The trouble with schools is, we’re all closed! Should we be closed? What is the best way to engage learners at the moment? What’s happening with GCSEs and A Levels? When will we reopen? What will the long-term impact be on learners? What will the impact be on our own work ethic? How will we best reopen schools when the time comes?
During the first week of school closures there have been so many questions flying around, an unbelievable amount of emails (mostly labelled urgent), and enough text in WhatsApp messages to reach Mars. I haven’t dared look at Twitter. We all seemed to have exploded into action this week, with enough energy to launch the Mars bound rocket dropping off the WhatsApp messages.
We don’t know how long this will go on for and so we need to pace ourselves. We don’t know yet the underlying trauma we are undergoing and the effect that will have on us. For teachers who have been in the profession more than a few years, this is big.

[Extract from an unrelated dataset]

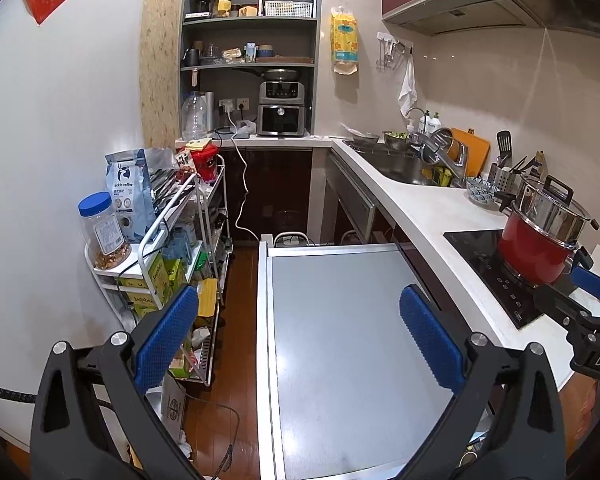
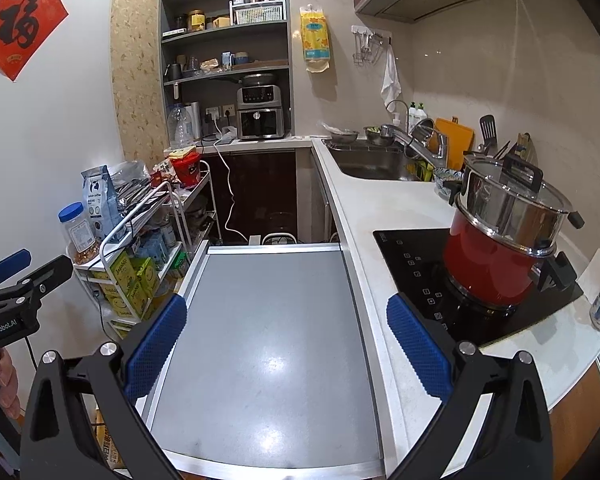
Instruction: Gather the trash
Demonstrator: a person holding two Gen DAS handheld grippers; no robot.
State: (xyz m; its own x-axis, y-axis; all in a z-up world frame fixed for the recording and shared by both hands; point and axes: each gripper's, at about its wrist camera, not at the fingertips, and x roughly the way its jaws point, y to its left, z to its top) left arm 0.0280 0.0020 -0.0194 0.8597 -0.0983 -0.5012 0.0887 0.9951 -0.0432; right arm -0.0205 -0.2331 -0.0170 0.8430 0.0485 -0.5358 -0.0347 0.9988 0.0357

Our consistent and reliable routines have been shattered, and we are having to cope with new situations on a daily basis.
After one week, we may not feel traumatised, but it’s important we all keep a very close eye on our own feelings and emotions first and foremost. That’s not to say we all burst into new exercise regimes and wellbeing classes, as seems to have happened this week. That in itself is bringing another change into your life. I’m just saying pace yourselves, evaluate the effect the changes are having on you. If anything, mindfulness is what you need just now; just how do you feel at the moment? What can you cope with at the moment?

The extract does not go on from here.